» ABOUT THIS TASK
Check the records below line by line. Give the count of lines with "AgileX", and nothing else.

» Collection entries
══════════
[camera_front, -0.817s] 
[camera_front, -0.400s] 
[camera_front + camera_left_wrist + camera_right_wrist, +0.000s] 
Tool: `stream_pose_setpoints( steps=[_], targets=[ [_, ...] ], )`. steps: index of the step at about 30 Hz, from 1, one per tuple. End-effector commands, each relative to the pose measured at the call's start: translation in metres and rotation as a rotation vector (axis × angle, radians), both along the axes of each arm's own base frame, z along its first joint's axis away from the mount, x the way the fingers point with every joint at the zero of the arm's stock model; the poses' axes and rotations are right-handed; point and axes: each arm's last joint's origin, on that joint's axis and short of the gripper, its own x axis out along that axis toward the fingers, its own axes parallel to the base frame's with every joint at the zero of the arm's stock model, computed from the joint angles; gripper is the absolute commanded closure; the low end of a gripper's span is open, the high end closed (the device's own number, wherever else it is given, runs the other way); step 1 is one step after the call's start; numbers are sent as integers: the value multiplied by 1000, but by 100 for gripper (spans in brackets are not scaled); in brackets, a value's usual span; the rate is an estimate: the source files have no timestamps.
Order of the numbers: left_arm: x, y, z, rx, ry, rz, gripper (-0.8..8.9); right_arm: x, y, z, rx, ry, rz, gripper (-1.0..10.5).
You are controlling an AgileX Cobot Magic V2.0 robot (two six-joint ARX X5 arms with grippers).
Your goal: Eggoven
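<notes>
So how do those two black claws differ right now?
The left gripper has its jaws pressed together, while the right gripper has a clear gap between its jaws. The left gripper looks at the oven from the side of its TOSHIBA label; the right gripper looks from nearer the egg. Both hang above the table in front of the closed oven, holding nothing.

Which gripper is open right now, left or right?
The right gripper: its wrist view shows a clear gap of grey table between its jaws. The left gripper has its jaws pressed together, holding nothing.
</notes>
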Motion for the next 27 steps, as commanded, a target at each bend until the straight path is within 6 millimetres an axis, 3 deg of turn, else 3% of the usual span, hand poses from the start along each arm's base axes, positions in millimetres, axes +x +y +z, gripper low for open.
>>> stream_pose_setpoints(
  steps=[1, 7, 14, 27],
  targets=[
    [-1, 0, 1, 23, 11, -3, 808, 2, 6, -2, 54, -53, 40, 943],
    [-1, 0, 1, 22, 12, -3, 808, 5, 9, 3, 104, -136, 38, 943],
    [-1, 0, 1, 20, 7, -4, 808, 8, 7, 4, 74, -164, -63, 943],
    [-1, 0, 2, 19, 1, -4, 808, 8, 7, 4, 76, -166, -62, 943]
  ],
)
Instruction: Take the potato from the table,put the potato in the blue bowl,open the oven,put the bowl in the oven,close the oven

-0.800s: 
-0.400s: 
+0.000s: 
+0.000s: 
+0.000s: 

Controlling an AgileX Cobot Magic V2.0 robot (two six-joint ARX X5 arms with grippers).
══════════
» TASK OUTPUT
2